EXERCISE GOAL ▸
The whole listing below is to be returned without alteration.

INFORMATION PROVIDED ▸

--------------------------------

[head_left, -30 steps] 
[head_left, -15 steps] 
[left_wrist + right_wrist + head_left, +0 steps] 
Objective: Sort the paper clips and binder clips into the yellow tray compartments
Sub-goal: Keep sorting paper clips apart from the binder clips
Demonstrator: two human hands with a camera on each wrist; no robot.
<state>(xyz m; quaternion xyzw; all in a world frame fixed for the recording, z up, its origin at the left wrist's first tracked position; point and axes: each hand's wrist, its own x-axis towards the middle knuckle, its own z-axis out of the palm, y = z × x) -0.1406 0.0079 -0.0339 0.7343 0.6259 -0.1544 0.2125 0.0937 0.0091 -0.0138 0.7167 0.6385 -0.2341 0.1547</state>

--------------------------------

FINAL ANSWER ▸
[head_left, -30 steps] 
[head_left, -15 steps] 
[left_wrist + right_wrist + head_left, +0 steps] 
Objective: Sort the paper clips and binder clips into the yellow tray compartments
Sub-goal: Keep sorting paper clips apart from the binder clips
Demonstrator: two human hands with a camera on each wrist; no robot.
<state>(xyz m; quaternion xyzw; all in a world frame fixed for the recording, z up, its origin at the left wrist's first tracked position; point and axes: each hand's wrist, its own x-axis towards the middle knuckle, its own z-axis out of the palm, y = z × x) -0.1406 0.0079 -0.0339 0.7343 0.6259 -0.1544 0.2125 0.0937 0.0091 -0.0138 0.7167 0.6385 -0.2341 0.1547</state>

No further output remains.